Kanye West’s Donda Academy Closes As More Businesses Cut Ties With Rapper: Report

Kanye West’s private school, the Donda Academy, has reportedly abruptly shut down for the remainder of the school year amid growing fallout over the rapper’s antisemitic comments.

The private Christian school in Simi Valley, California, announced its decision, “effective immediately,” in an email to parents on Wednesday, The Times of London reported, citing an email from the school’s principal, Jason Angell.

Angell said the decision was “at the discretion of our founder,” that there would be no school on Thursday and that classes would resume in September 2023. Representatives with the school did not immediately respond to HuffPost’s request for comment Thursday.

The school, named after the rapper’s late mother, offers classes from pre-kindergarten to the 12th grade. Students participate in “full school worship,” as well as “core classes” in language arts, math and science, and “enrichment courses” that include visual art, film, choir and parkour, according to the school’s website.

Kanye West has continued to see rapid fallout over his antisemitic remarks.
Kanye West has continued to see rapid fallout over his antisemitic remarks.

Admission is $15,000 per school year and parents are asked to sign confidentiality agreements. About half of the school’s roughly 100 students are awarded financial assistance or scholarships that are backed by West’s personal network, Rolling Stone previously reported, citing a consultant for the school.

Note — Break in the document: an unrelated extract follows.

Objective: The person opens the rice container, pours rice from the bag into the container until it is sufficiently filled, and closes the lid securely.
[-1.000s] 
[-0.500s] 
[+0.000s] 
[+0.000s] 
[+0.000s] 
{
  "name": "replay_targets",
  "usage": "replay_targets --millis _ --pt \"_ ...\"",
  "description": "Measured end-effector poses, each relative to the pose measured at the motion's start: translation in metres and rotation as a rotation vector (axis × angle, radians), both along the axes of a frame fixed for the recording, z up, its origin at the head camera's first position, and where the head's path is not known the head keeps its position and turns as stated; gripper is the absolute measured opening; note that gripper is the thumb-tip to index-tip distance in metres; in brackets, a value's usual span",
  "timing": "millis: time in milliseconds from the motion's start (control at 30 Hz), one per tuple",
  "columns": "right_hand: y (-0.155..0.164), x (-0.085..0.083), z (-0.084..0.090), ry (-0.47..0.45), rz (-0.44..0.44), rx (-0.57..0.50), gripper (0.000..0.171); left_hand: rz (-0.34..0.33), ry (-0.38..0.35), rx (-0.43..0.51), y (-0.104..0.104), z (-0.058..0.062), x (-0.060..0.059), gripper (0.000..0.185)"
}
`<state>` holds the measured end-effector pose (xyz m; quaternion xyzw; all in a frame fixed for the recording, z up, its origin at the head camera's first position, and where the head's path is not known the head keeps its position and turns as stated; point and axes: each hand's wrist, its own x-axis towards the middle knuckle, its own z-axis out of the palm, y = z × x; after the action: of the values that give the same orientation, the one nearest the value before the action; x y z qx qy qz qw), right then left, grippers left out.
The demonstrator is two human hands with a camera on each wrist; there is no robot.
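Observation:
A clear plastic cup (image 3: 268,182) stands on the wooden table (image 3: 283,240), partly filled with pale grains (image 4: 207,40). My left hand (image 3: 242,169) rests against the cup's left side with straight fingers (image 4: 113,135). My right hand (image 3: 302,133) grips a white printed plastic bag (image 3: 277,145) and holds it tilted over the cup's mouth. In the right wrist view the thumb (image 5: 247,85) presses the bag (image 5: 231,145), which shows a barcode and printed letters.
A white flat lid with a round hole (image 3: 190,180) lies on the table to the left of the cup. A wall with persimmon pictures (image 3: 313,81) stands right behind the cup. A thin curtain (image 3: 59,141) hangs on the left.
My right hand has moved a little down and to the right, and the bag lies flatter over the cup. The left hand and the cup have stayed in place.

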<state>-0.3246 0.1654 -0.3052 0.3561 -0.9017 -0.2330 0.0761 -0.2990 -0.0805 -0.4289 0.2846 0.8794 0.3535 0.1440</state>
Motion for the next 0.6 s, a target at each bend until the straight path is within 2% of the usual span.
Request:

The decision to cancel classes came after the school’s boys basketball team was dropped from next year’s national Spalding Hoophall Classic tournament on Tuesday due to West’s remarks, the Los Angeles Times reported Wednesday.

West, who legally changed his name to Ye last year, has continued to see rapid fallout over his unapologetic remarks, with numerous brands and businesses — including Adidas, Gap, TJ Maxx, Balenciaga and talent agency CAA — severing ties with him. Balenciaga makes the school uniforms worn by students at Donda Academy, according to The Times.

West was further snubbed by Skechers on Wednesday when he showed up unannounced at the company’s Los Angeles-area headquarters and was given the boot, the company said in a statement.

Israeli President Isaac Herzog on Wednesday personally said he’s “extremely pleased” with the response.

“We’re all concerned by antisemitism all over the world. It’s antisemitism, it’s racist, it’s racism, xenophobia — these are the challenges of the era, but history teaches us, usually it starts with hating Jews, with blaming Jews, with terrible rhetoric that people say,” Herzog told CNN.

Carly Pildis, the director of community engagement with the Anti-Defamation League, cited West’s extreme celebrity status for why it’s important to stop antisemitism with him.

“Kanye West has more twitter followers than there [are] Jews in the world,” she posted on Twitter one day before the social media site locked his account. “There are an estimated 14.8 million Jews and he has over 30 million followers. American Jews are experiencing a historic rise in antisemitic incidents. His actions are extremely dangerous and must be called out.”